Porter’s Five Forces

Bargaining Power of Buyers

According to Wikipedia:

The bargaining power of customers is also described as the market of outputs: the ability of customers to put the firm under pressure, which also affects the customer’s sensitivity to price changes. Firms can take measures to reduce buyer power, such as implementing a loyalty program. Buyers’ power is high if buyers have many alternatives. It is low if they have few choices.

Potential factors impacting the Bargaining Power of Buyers include:

  • Concentration of Buyers relative to the Suppliers
  • Buyer Price Sensitivity
  • Buyer Switching Costs
  • Availability of Information about Sellers

This Case Study provides a high-level overview of the workflow without detailed explanation. It assumes you are already somewhat familiar with KNIME and Market Simulation. If not, start by reviewing the Building Blocks and Community Nodes.

Case Study

The Bargaining Power of Buyers reflects their ability to put pressure on the Sellers by either driving down the price or by driving up the cost-to-serve. Power increases when Buyers are price sensitive and have low switching costs. These same factors tend to also reduce the Buyer’s own Product Differentiation, driving consolidation within the Buyer’s own industry.

The industrial Buyers of Bulk Chemicals originally offered downstream customers differentiated products as those Buyers discovered new solutions and opened up new markets. However, over time, industry practices were standardized and Buyers’ products became increasingly commoditized. As the Buyer’s industry consolidated, and the size of the Buyers increased, the pressure they could exert on the Bulk Chemical Sellers also increased.

Shifting Market

In this Market Simulation, the market for the Sellers of Bulk Chemicals is shifting. Over time, the diversity in the perceived value Buyers have for Bulk Chemicals decreases as the products that Buyers sell downstream to end-customers commoditize. This causes Buyers to exit or merge, and the industry to consolidate.

Buyers who place very similar values on the upstream Bulk Chemicals are the ones who tend to merge. Their downstream Products increasingly compete on price. This, in turn, puts pressure on those Buyers to decrease their costs.
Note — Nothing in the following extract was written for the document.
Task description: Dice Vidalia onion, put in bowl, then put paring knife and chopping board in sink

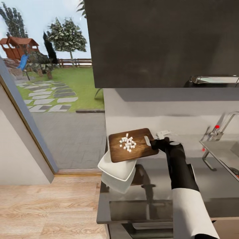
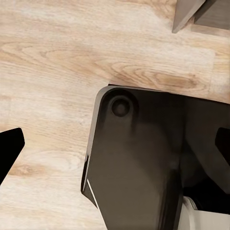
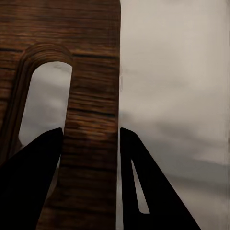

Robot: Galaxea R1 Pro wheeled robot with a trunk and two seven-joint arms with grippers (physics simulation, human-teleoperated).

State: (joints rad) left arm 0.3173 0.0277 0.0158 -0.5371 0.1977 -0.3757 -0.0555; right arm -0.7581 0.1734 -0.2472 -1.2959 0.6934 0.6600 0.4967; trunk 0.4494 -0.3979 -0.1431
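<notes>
Your right end effector (image 3: 91, 139) clamps the brown wooden chopping board (image 1: 132, 145), diced onion (image 1: 127, 143) aboard, above the white squarish bowl (image 1: 116, 167).

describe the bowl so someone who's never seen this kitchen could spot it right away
Start at the grey countertop that runs left from the steel sink. At its far left end, by the big window, the right gripper holds a brown chopping board carrying white onion dice. The bowl sits just under the board's near edge: a white, shallow, squarish dish with rounded corners, the only white dish there.
</notes>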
Hence the Profit Maximizing Price of the Sellers’ of Bulk Chemicals decreases as there is less and less diversity in the Buyers’ value for their Bulk Chemical products.

Buyer Diversity

The diversity in the value Buyers have for Bulk Chemicals decreases over time as their own industries consolidated.

Changing WTP

The average Willingness To Pay (WTP) of Buyers remains steady (here $1000 per barrel). It is just the diversity or the standard deviation that is decreasing (Parameter B). Diversity starts wide at $200 per barrel. But after 35 loop iterations, the standard deviation in WTP drops to $30 per barrel.

Buyer Clusters

It is assumed that the number of individual contract proposals do not decrease. But the bigger merged Buyers (the ‘Clusters’) buy more and more of the contracts.

Profit Maximizing Price

The highlighted ‘Price War‘ node calculates the Profit Maximizing Price of the Bulk Chemical Sellers each iteration as the diversity in the Buyers WTP decreases. As a result, the Sellers Profit Margins drop from $185 per barrel down to $77 per barrel.

The ‘DBSCAN‘ node estimates the decreasing number of Bulk Chemical Buyers each iteration. Buyers who place very similar values on the upstream Bulk Chemicals tend to merge as their their own downstream Products are commoditized. In this Market Simulation, the number of Buyers drops from 1,157 to 106.


The Profit Magin of the Sellers’ decreases as the Buyer’s Industry consolidates and there are fewer, but larger, Buyers.